En 2007, Nicolas Sarkozy était élu président de la République en mobilisant un discours de droite décomplexé, fondé sur la nécessité de refonder le « modèle social » français. Celui-ci était présenté comme inadapté aux conditions actuelles de la mondialisation, du fait notamment de ses rigidités, du poids des dépenses publiques en son sein, de son incapacité à susciter la prise de risque et l’innovation, etc. La doxa s’affirmait, triomphante. 1

Le même voit aujourd’hui dans la crise mondiale « une occasion de "changer le monde"  et d’aider les pays en développement à sortir de la pauvreté » (conférence de Doha, samedi 29 novembre). Il multiplie depuis plusieurs mois les déclarations critiques à l’égard de la mondialisation financière et ne cesse d’en appeler à de nouvelles interventions publiques pour limiter les effets d’une conjonction inédite de krach immobilier, financier et de récession économique brutale.

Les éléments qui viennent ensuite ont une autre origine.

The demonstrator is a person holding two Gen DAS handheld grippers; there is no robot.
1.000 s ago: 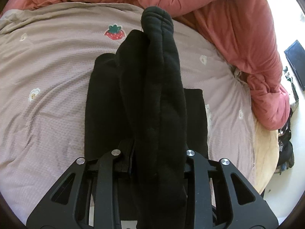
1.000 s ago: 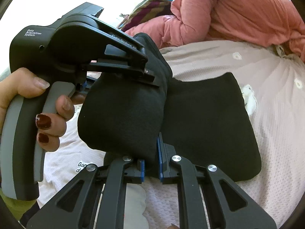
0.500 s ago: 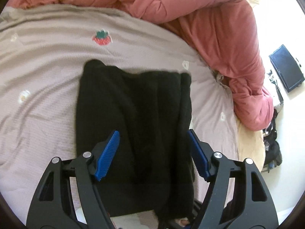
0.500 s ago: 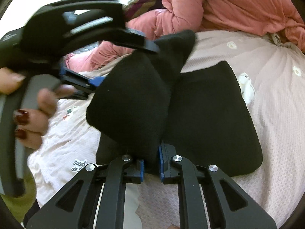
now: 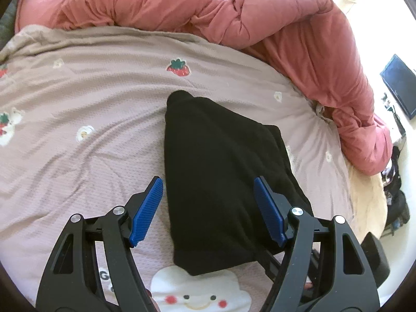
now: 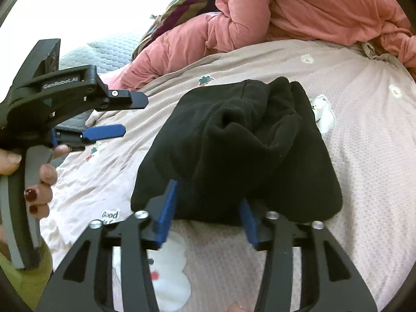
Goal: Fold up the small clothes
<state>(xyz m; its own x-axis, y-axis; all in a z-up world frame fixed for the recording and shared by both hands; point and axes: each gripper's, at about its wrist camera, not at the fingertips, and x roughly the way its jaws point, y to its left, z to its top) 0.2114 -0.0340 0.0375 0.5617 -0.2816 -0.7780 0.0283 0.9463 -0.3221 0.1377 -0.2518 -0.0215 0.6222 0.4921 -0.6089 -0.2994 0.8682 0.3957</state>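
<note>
A small black fleece garment [image 5: 221, 182] lies folded over on the pinkish bed sheet [image 5: 78, 98]. My left gripper [image 5: 208, 179] hovers above its near end, open, blue pads wide apart and touching nothing. In the right wrist view the garment [image 6: 234, 150] looks bunched on top. My right gripper [image 6: 208, 195] is at its near edge with jaws opening; the cloth edge lies between the pads, which no longer pinch it. The left gripper [image 6: 135, 115] shows there at the left, clear of the garment, held by a hand [image 6: 44, 182] with red nails.
A bunched pink quilt [image 5: 260, 26] runs along the far and right sides of the bed. Striped cloth [image 6: 182, 7] lies behind it. The sheet carries a strawberry print [image 5: 178, 67] and a cloud print [image 5: 197, 291]. Past the bed's right edge stands a dark screen [image 5: 400, 85].
The left gripper opened, let go of the lifted fold and drew back to the left. The fold dropped onto the garment. The right gripper's pads parted from the cloth edge.
</note>
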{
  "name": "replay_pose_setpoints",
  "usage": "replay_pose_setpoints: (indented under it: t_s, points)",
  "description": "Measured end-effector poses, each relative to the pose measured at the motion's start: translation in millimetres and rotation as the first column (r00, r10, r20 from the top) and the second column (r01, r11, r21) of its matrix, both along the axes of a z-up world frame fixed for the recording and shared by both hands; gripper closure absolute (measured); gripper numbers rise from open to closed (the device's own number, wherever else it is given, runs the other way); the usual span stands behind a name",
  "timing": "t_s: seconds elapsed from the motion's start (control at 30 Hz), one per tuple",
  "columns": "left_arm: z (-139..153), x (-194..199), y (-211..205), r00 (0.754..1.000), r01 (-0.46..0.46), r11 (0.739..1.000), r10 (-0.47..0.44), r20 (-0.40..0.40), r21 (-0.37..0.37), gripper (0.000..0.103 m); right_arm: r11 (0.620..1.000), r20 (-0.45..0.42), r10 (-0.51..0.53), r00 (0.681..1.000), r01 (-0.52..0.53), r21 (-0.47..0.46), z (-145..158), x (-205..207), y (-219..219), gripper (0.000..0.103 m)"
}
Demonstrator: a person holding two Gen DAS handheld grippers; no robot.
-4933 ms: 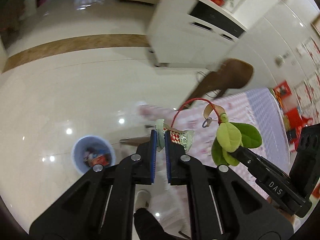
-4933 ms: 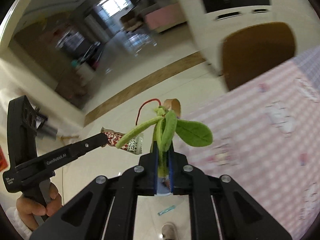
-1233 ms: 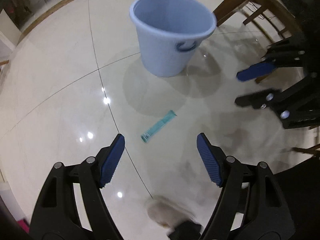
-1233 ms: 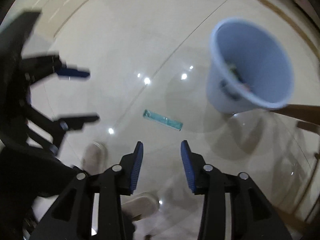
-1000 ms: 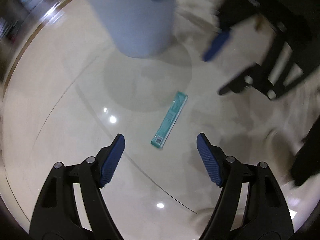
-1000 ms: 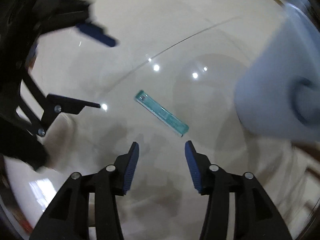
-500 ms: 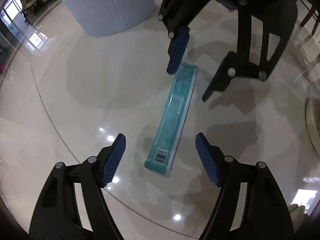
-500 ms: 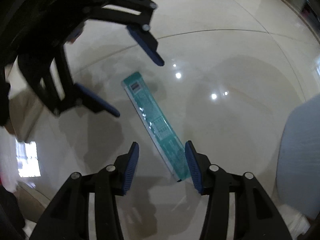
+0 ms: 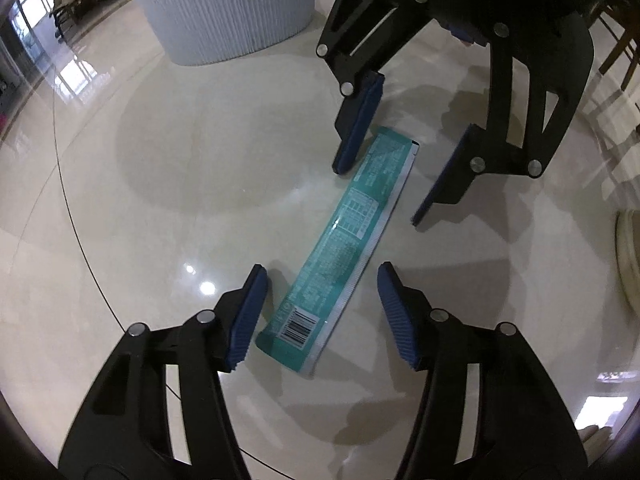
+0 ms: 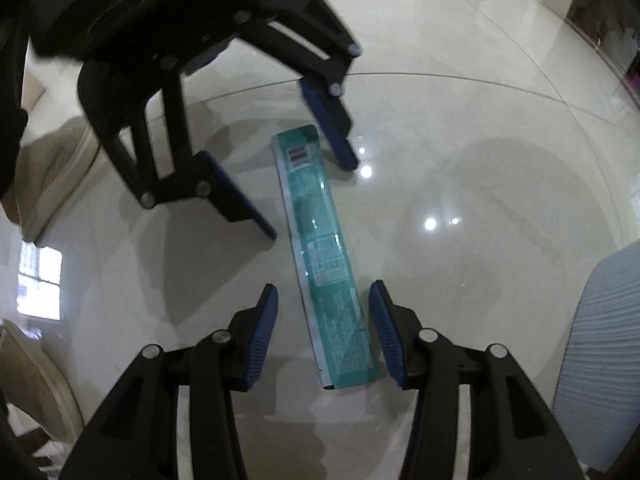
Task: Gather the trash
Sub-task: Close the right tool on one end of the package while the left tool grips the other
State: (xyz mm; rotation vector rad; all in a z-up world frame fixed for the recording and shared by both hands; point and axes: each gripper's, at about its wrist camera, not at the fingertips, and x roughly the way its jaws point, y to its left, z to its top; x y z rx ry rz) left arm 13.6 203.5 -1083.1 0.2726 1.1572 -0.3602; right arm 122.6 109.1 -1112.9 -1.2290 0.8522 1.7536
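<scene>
On the glossy cream tiled floor [image 9: 120, 208], left wrist view, the long flat teal foil wrapper [image 9: 344, 240] lies between the left gripper [image 9: 320, 312], whose jaws have just been closing but do not touch it; barcode end nearest, long axis running toward the right gripper [image 9: 380, 188]. A thin wrapper lying flat could slip under the closing pads.

Right wrist view: the right gripper [image 10: 324, 336] stands apart astride the wrapper's other end [image 10: 340, 344]; opposing pulls might tear it.

1. Daylight from windows reflects off the glossy floor [image 9: 168, 184] at each picture's left edge.
2. Small white glare spots sit just beside the left gripper [image 9: 320, 312].
3. Soft grey shadows pool under the right gripper [image 10: 324, 332].
4. Fisheye bending and dark corners; the far gripper looks slightly blurred.
</scene>
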Motion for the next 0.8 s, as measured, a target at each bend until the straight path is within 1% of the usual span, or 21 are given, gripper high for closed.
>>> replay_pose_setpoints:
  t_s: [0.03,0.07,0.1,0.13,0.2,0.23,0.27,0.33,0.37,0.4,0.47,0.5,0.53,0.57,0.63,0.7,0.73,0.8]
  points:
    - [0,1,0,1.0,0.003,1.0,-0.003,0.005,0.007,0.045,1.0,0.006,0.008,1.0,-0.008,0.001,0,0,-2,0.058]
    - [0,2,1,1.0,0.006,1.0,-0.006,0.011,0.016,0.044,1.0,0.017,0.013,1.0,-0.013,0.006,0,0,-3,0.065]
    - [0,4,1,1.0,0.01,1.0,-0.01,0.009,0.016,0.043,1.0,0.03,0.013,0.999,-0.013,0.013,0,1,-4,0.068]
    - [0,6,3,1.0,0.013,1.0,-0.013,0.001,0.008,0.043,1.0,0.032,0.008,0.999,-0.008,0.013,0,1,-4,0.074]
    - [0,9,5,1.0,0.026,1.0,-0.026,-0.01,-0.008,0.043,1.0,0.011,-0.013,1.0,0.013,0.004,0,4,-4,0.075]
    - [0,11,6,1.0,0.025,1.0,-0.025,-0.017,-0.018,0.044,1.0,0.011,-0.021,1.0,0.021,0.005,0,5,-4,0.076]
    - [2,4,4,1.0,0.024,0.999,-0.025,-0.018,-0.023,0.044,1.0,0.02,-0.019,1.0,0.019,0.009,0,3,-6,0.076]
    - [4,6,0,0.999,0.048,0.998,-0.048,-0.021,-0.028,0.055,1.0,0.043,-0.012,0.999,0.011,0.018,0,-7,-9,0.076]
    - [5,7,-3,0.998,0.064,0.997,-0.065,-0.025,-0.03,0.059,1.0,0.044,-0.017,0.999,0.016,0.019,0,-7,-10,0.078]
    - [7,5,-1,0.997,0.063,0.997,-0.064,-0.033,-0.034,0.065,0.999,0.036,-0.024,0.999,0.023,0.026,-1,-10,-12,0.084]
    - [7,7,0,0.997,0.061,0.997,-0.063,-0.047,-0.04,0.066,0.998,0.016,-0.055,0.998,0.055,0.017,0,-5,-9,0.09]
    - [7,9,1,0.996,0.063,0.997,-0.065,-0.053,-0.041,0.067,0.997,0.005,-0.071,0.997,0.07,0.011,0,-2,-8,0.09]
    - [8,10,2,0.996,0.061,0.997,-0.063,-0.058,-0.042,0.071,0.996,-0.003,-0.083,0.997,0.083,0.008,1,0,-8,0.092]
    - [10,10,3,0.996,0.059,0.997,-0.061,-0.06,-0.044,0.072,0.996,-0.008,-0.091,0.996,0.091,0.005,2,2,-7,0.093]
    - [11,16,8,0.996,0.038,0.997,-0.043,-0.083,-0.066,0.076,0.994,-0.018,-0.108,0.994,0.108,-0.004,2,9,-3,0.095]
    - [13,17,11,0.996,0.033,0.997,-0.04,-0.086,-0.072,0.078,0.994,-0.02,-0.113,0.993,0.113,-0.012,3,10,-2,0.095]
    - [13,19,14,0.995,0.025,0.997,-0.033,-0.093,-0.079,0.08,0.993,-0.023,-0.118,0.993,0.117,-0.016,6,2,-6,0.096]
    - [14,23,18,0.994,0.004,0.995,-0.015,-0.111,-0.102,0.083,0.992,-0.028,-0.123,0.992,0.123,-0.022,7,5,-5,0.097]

Il s’agit désormais de rien moins que de « refonder le capitalisme », perverti par la finance.

Même si l’on sait tout ce que les discours politiques doivent aux « arènes » au sein desquelles ils sont produits et aux contextes particuliers qui leur donnent sens, il est désormais difficile de contester l’importance de l’ébranlement idéologique qui affecte actuellement les dirigeants des gouvernements « néo-libéraux », confrontés à une crise financière, économique et sociale d’ampleur imprévue, qui s’ajoute à la crise environnementale planétaire.

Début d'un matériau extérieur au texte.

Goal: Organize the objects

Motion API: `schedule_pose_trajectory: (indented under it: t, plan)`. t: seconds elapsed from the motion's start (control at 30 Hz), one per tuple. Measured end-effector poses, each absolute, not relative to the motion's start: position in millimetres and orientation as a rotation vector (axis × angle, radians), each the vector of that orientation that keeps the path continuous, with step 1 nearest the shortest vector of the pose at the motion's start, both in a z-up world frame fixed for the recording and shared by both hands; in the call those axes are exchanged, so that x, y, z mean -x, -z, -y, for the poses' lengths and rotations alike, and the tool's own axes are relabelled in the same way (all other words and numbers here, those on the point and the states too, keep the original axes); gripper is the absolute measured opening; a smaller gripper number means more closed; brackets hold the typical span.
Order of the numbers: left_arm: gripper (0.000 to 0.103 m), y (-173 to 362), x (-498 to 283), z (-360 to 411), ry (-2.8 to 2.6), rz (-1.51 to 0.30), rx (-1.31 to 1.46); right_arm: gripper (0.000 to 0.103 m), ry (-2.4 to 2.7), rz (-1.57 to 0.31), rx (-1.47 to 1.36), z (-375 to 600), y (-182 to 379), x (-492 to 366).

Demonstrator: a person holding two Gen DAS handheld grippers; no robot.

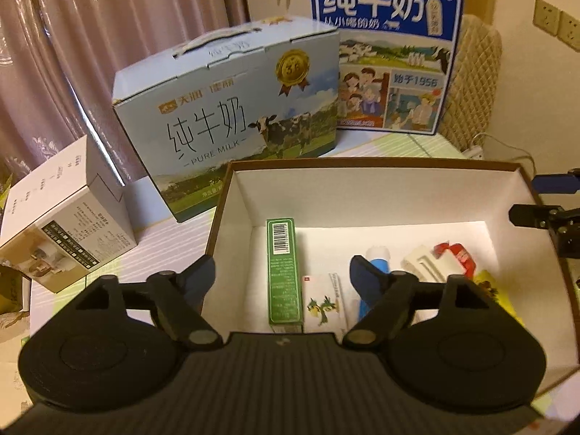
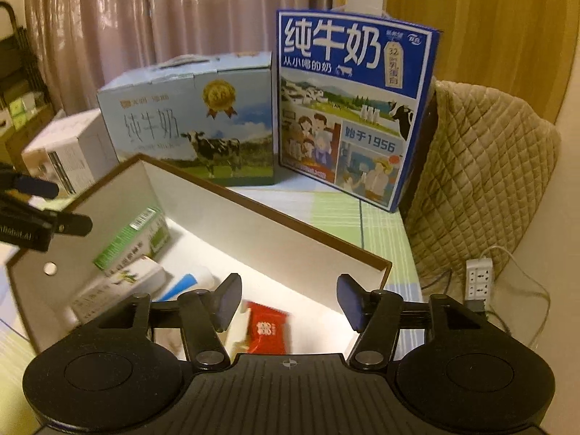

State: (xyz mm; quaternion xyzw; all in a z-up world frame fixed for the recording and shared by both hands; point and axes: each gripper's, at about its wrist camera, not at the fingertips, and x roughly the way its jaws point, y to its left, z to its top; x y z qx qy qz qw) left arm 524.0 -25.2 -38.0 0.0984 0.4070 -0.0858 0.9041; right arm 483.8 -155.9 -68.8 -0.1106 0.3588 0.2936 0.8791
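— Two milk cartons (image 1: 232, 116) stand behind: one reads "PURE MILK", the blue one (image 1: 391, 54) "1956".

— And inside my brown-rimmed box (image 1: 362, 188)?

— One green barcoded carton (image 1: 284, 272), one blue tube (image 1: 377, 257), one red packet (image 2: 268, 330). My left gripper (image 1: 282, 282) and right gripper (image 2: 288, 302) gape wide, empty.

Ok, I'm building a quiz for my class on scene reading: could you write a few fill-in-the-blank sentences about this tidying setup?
1. The green carton lies inside the open ____ with white walls.
2. Both the left gripper and the right gripper have their jaws ____.
3. The animal printed on the pale blue milk carton is a ____.
4. The year printed on the dark blue milk carton is ____.

Missing words: box; open; cow; 1956
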Motion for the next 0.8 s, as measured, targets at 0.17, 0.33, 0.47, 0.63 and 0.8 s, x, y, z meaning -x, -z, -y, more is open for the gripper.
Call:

L’on n’observe pourtant pas encore de changement de paradigme : conformément à l’histoire déjà ancienne de la doctrine « néo-libérale » 2, les dirigeants en appellent aujourd’hui en premier lieu à de meilleures régulations des marchés, à des opérations publiques exceptionnelles face à une situation que chacun s’accorde à juger inédite ; cela afin de remettre le capitalisme sur de bons rails, alors que les « excès » de certains acteurs (banque centrale américaine, banques, fonds spéculatifs) l’auraient en quelque sorte fait dévier de son cours « normal », celui du dynamisme, de l’innovation, de l’enrichissement de chacun indexé sur ses mérites, etc. Comme l’écrit Nicolas Baverez, « le dernier [défi] implique de ne pas ériger des mesures exceptionnelles en norme de régulation du capitalisme financier et de ne pas prétendre chercher dans les recettes du passé la clé de l’avenir : la réhabilitation de l’économie administrée et du protectionnisme n’améliorerait en rien la régulation du capitalisme mondialisé » 3. On ne saurait mieux dire la vérité ultime de l’activisme présidentiel et plus largement des dirigeants mondiaux confrontés à la déstabilisation du système économico-financier.

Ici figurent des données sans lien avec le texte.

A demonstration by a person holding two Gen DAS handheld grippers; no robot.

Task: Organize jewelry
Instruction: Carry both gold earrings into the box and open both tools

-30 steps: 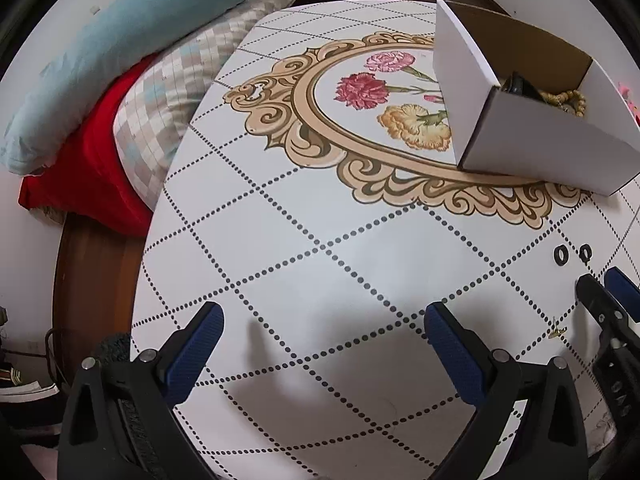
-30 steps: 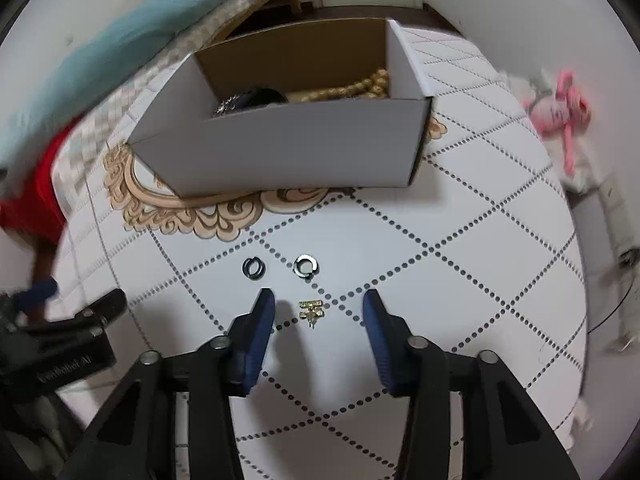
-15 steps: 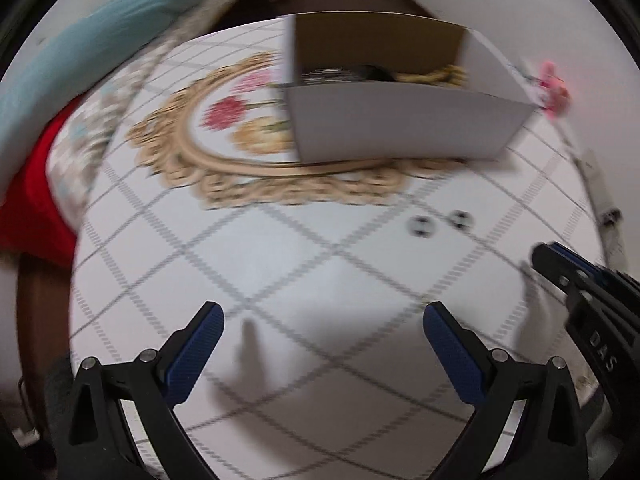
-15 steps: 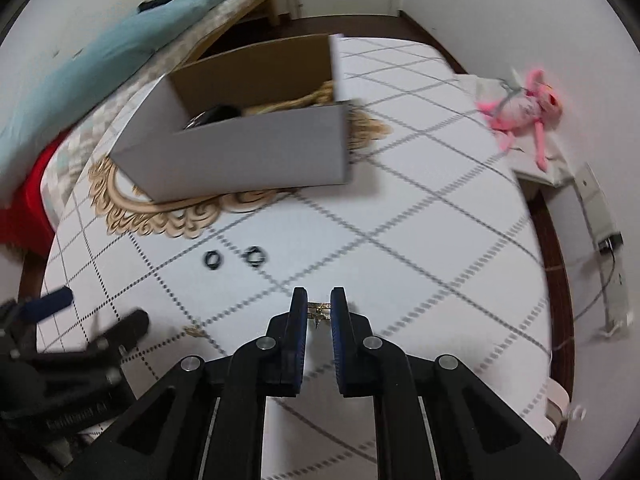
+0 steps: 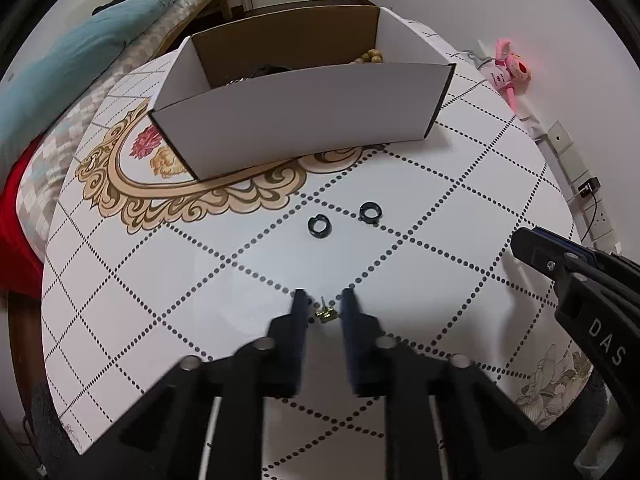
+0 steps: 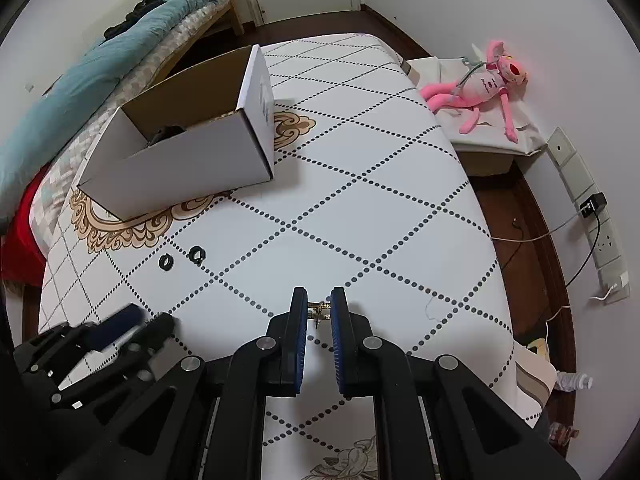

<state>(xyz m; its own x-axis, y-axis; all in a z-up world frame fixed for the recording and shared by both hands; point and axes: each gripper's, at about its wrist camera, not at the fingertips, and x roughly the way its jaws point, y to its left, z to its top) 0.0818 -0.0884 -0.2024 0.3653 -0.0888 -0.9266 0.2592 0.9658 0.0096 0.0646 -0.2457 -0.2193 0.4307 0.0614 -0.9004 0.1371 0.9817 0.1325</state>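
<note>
My left gripper (image 5: 323,300) has closed around a small gold earring (image 5: 325,313) lying on the patterned table; the pads sit close on either side of it. My right gripper (image 6: 319,299) is shut on a second gold earring (image 6: 319,307) and holds it just above the table. Two black rings (image 5: 319,226) (image 5: 370,212) lie side by side beyond my left gripper; they also show in the right wrist view (image 6: 166,261) (image 6: 197,255). A white cardboard box (image 5: 304,108) holding beads and dark jewelry stands behind them.
The round table (image 6: 360,184) has a dotted diamond pattern and a floral medallion (image 5: 132,184) under the box. A bed with blue and checked bedding (image 5: 60,60) is at the left. A pink plush toy (image 6: 484,84) lies on a low stand at the right.
My left gripper swung right, came down over a gold earring and closed from wide open. My right gripper closed on the other earring and carried it right, away from the black rings.
</note>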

Un espace politique sous contraintes

En 2007, les élections françaises révélaient un espace politique assez homologue à celui que l’on retrouve dans de nombreux autres pays « développés » 4 : une confrontation médiatique, mobilisant les techniques du « marketing » politique, entre des candidats aux projets peu différenciés, sans d’autre perspective que la régulation (plus ou moins affirmée) d’une économie de marché désormais solidement établie, en particulier au sein de l’UE, comme le cadre « naturel » de la vie sociale et politique à l’heure de la mondialisation. Le « modèle social français » était en cause et c’était plus sur les modalités de sa refonte que portait le débat que sur l’idée que le cours pris par l’économie mondiale depuis les années 1980 était fondamentalement dangereux et pervers, déstabilisant et inégalitaire. La « gauche » social-démocrate maintenait sa (de plus en plus petite) différence socio-économique en en appelant à un peu plus de dépense publique dans les secteurs sociaux, sans toutefois remettre en cause le combat anti-inflationniste et la « nécessaire » réduction des déficits et de la dette publique portés par les institutions européennes, ni le caractère fondamentalement « sain » d’une économie mondialisée fondée avant tout sur la propriété privée des moyens de production.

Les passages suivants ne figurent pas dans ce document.